Entre 2022 y 2024, alrededor de 1,7 millones de niños no recibieron alguna de las vacunas correspondientes a su edad, con caídas especialmente marcadas en los refuerzos de la segunda infancia y la adolescencia. Los números son elocuentes: el refuerzo de la vacuna triple viral alcanzó apenas el 46,7% en niños de 5 años -cuando una década atrás superaba el 90%- y la cobertura contra la poliomielitis en ese grupo descendió al 47,6%.
La situación también preocupa en adolescentes. La vacuna contra el Virus del Papiloma Humano (VPH), clave para prevenir distintos tipos de cáncer, registró en 2024 una cobertura del 55,5% en mujeres y del 50,9% en varones, muy por debajo de los niveles históricos. A esto se suma que adultos y mayores de 65 años tampoco completan en todos los casos los esquemas recomendados, en parte por limitaciones del propio sistema de salud.
El problema, sin embargo, no se explica por un único factor.
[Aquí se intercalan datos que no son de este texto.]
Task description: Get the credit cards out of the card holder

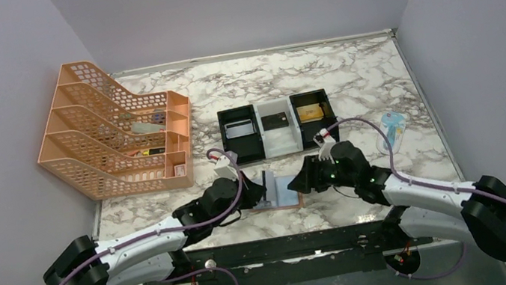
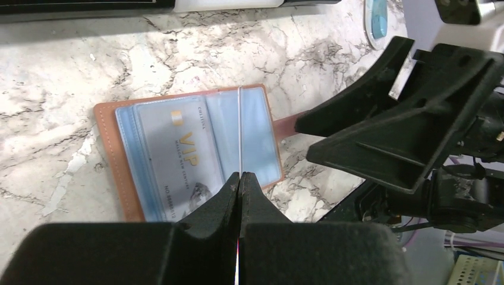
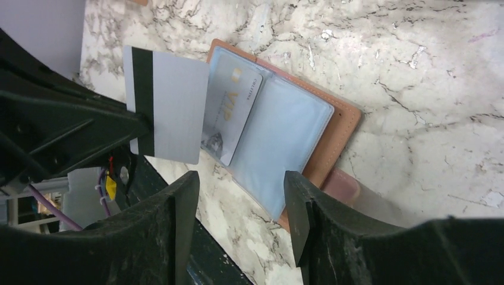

Aunque Argentina mantiene niveles de confianza en vacunas cercanos al 86% -según el Índice de Confianza y Acceso a las Vacunas de la Fundación Bunge y Born-, persiste una reticencia difusa y multicausal. La desinformación en redes sociales, incluso replicada por algunos profesionales de la salud, se combina con la falta de recomendación activa por parte de equipos sanitarios, un fenómeno especialmente marcado en jóvenes de entre 15 y 25 años.
A esto se agregan barreras de acceso concretas: horarios restringidos en centros de salud, distancia a los vacunatorios y dificultades para ausentarse del trabajo. Paradójicamente, también influye el propio éxito histórico de las vacunas: la menor circulación de enfermedades llevó a subestimar su riesgo, debilitando la percepción social de la necesidad de inmunización.
Frente a este escenario, especialistas coinciden en que el desafío es doble: recuperar la confianza social y garantizar el acceso equitativo. “No se trata solo de protección individual, sino de una responsabilidad compartida. Invertir en salud y educación no es opcional”, concluyó la Dra. El Haj.
La advertencia es clara. Más allá de los avances acumulados durante décadas, la vacunación enfrenta hoy una encrucijada: sostener los logros alcanzados o retroceder frente a un problema que, aunque silencioso, ya muestra señales concretas de impacto.